Yeah, I'm doing the hand-edit method at the moment, because I like the Twine interface, I realise it would be easier with tweego. I could certainly understand the contention that this is too niche a problem to need a dedicated solution, though as you mention, it comes up quite often for Analytics

tmedwards commented 1 year ago

This is a project build issue, not a SugarCube issue. There's nothing I can reasonably do about this in SugarCube. Let me explain why.

Here's a simple page loading milestone diagram:

|→ Head →¦→ Body →¦→ SugarCube →|

The current loading (a.k.a. init) screen is initialized early during the loading of the head—the only resources that load before it are vendored scripts and the style normalizer. It covers page loading from its position within the head until SugarCube has finished its startup.

The only way to allow user scripts and/or styles to affect the loading screen from its initialization within the Twine 2 build process is to move the initialization of the loading screen until SugarCube execution, when passage-based user code is first available. This would leave most of the basic page load without a loading screen. That's not a model that I'm inclined to switch to.

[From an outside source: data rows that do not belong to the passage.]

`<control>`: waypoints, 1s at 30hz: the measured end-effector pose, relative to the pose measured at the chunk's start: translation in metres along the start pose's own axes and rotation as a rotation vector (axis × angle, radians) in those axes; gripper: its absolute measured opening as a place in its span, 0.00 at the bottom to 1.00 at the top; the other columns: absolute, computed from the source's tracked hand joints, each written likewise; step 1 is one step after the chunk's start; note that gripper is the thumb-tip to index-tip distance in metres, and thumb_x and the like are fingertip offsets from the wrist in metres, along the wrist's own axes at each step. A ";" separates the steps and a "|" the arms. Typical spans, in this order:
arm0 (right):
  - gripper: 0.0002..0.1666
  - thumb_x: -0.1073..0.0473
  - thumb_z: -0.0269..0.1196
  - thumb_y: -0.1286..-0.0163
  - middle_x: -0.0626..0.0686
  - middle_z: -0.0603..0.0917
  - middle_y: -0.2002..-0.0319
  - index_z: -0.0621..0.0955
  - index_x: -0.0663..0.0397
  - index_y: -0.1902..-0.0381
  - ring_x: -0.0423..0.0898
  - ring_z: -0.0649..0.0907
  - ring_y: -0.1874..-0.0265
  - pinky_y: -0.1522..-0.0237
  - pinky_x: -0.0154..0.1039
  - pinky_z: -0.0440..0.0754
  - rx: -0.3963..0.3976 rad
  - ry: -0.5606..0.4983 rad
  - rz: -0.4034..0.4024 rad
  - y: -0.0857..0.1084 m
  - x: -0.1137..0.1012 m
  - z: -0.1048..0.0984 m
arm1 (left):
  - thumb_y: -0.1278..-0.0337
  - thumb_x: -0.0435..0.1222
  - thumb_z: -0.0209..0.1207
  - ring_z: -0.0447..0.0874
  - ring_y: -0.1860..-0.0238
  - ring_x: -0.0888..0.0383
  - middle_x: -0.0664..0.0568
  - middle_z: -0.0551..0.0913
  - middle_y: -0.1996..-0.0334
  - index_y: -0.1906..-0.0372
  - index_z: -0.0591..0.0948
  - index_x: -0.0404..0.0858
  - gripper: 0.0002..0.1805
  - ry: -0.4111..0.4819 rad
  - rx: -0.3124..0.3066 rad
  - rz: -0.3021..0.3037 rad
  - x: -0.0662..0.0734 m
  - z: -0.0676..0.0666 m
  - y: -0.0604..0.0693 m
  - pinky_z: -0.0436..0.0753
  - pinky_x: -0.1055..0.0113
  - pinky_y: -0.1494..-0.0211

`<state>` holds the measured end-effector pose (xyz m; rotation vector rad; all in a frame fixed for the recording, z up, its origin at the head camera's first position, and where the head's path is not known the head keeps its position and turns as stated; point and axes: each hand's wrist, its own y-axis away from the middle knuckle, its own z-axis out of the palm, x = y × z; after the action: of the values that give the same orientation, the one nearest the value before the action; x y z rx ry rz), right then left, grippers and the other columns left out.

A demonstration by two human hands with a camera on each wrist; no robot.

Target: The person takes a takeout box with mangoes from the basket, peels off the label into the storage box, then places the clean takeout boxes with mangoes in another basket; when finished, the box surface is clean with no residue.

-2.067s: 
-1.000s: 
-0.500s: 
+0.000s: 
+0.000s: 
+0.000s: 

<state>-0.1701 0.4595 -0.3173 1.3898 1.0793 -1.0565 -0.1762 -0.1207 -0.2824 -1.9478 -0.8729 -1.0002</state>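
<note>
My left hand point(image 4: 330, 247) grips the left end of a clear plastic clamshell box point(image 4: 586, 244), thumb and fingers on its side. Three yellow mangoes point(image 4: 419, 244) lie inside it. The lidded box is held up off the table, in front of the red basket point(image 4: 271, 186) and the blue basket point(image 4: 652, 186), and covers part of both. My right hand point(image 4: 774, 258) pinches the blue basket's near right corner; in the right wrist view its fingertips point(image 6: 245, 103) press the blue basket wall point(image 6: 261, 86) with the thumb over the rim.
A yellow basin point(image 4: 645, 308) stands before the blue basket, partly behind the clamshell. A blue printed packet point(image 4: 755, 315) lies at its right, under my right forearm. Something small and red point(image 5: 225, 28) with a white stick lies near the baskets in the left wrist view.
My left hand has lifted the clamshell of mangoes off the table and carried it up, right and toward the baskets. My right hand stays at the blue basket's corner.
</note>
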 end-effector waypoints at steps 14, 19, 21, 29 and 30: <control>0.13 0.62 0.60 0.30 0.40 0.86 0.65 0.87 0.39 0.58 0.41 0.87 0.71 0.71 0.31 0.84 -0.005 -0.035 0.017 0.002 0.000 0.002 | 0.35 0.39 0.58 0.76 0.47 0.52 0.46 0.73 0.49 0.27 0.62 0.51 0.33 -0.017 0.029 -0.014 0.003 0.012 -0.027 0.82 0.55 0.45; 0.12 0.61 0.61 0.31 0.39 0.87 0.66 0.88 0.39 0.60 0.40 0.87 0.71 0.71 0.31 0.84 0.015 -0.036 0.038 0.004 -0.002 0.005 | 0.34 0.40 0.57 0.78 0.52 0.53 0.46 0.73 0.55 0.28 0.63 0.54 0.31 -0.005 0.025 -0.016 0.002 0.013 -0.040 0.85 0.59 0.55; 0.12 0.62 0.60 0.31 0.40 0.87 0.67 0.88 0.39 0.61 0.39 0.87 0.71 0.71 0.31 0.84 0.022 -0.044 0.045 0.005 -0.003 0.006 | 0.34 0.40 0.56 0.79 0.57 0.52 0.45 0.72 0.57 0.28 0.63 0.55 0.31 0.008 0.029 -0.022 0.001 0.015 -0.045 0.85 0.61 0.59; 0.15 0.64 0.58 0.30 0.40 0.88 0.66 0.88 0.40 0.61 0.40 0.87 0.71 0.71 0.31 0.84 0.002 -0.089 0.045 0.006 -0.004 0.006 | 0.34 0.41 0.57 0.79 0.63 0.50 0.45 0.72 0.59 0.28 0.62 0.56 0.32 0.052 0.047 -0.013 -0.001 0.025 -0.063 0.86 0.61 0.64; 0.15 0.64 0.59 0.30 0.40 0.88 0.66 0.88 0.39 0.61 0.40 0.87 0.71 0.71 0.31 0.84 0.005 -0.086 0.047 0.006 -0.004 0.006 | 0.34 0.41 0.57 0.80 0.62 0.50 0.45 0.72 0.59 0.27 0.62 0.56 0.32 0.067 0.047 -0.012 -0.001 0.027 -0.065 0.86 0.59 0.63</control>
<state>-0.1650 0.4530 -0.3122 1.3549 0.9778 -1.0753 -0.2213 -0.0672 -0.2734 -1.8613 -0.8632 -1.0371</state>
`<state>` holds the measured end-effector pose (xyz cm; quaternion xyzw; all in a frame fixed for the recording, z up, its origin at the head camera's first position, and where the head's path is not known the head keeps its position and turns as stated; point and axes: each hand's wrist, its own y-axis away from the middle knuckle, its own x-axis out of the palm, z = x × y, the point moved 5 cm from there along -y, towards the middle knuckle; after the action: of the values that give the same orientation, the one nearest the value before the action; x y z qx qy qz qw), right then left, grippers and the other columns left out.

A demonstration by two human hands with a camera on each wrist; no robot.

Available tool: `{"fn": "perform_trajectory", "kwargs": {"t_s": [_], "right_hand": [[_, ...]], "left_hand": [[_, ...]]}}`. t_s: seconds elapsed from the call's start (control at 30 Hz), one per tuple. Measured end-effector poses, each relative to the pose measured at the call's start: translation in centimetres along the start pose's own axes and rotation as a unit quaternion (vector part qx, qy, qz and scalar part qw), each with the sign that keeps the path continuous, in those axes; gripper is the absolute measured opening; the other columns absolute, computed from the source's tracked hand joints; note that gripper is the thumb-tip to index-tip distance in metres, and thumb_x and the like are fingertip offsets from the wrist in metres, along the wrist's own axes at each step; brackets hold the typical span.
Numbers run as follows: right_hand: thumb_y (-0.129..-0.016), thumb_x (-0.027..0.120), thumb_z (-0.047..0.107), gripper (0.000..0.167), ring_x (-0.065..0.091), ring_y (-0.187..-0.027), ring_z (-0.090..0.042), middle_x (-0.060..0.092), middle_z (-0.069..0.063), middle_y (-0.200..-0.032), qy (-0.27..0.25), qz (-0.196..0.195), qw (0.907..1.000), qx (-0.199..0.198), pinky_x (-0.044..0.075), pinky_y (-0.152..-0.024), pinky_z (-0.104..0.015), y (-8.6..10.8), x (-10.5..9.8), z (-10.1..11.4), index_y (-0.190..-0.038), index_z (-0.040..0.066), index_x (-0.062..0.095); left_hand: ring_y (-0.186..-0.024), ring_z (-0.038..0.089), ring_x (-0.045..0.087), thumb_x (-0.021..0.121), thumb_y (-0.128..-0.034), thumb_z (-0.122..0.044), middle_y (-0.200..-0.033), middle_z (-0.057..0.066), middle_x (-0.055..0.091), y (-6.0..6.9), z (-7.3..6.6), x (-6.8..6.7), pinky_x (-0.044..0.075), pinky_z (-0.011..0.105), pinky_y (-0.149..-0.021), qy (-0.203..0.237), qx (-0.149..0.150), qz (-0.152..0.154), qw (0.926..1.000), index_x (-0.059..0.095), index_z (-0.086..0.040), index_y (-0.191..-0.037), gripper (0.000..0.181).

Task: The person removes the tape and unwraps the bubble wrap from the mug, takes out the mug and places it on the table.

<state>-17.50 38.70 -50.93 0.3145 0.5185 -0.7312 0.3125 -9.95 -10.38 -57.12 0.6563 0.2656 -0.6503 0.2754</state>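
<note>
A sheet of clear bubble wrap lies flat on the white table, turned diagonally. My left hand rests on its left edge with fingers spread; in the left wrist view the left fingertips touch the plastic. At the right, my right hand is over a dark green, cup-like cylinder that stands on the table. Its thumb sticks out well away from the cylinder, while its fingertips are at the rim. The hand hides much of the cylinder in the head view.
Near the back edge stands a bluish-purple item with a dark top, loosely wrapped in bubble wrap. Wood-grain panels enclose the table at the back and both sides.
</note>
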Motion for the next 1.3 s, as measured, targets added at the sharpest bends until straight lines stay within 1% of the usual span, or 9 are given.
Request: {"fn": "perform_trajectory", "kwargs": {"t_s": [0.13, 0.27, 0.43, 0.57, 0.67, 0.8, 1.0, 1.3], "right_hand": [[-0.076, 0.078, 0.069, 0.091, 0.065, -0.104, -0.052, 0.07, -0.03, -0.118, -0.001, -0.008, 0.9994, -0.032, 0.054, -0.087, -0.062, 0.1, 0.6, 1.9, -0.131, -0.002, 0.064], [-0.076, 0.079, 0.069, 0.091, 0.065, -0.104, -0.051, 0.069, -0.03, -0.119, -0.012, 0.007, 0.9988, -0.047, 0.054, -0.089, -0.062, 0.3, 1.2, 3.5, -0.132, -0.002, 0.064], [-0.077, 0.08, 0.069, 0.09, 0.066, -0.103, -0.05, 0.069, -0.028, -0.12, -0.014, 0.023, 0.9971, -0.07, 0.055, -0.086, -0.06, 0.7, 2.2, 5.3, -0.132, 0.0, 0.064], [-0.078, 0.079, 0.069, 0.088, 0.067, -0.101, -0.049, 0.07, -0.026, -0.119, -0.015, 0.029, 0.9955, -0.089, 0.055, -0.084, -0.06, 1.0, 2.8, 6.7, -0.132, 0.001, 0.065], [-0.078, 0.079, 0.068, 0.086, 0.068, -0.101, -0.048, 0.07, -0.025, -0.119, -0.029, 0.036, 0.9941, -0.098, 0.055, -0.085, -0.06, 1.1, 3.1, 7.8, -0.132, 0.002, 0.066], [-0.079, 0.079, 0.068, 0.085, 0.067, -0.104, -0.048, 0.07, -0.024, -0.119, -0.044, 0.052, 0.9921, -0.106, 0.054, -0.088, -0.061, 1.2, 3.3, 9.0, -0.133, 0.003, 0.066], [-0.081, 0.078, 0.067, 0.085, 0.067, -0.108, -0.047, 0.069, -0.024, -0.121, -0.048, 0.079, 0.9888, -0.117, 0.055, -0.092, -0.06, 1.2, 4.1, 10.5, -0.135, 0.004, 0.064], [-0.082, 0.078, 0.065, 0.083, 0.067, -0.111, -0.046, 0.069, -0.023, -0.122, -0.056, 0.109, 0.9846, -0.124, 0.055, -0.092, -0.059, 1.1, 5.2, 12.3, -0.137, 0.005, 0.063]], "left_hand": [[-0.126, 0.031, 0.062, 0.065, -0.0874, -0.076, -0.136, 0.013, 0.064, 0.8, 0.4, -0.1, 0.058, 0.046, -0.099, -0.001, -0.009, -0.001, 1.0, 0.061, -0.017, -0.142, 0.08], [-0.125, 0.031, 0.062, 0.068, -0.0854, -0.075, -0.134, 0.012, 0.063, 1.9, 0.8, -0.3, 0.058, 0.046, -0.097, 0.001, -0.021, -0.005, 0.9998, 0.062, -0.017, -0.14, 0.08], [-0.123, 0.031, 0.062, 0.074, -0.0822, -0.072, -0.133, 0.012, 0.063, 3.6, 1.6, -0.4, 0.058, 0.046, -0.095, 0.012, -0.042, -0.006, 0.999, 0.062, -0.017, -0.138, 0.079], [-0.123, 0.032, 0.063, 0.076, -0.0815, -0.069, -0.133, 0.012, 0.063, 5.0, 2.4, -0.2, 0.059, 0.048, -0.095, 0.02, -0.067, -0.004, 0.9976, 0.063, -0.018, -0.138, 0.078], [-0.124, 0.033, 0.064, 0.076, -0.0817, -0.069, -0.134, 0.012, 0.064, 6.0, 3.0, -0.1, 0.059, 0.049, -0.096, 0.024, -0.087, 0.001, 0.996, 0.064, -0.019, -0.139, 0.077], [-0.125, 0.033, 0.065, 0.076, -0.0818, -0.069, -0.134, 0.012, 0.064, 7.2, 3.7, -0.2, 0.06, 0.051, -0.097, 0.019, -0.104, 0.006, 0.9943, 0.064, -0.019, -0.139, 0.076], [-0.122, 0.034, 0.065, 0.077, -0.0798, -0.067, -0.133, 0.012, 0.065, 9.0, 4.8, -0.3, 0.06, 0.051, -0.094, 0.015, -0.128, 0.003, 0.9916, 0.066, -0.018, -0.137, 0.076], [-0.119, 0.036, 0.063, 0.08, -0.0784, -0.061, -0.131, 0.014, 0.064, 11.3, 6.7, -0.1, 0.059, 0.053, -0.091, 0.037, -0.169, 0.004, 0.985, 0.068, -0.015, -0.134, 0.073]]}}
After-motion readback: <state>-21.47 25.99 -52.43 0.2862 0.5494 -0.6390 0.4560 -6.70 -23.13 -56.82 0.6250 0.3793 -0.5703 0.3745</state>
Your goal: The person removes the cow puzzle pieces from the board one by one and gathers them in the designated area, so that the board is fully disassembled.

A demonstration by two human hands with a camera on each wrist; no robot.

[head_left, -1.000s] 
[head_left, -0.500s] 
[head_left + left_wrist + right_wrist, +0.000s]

The best way to go about this would be for compilers to allow the addition of content to the page head—and not simply for this issue. For example, there's no reason for players to be forced to wait until the story format is loaded to begin loading some resources across the network, when a few judicious HTML tags in the head could begin concurrent loading as the rest of the page loads.

Twine 2 could easily allow users to add HTML tags to the head for local or network content, blocking or non-blocking.

I'd suggest bringing head content up at Twine 2's issue tracker.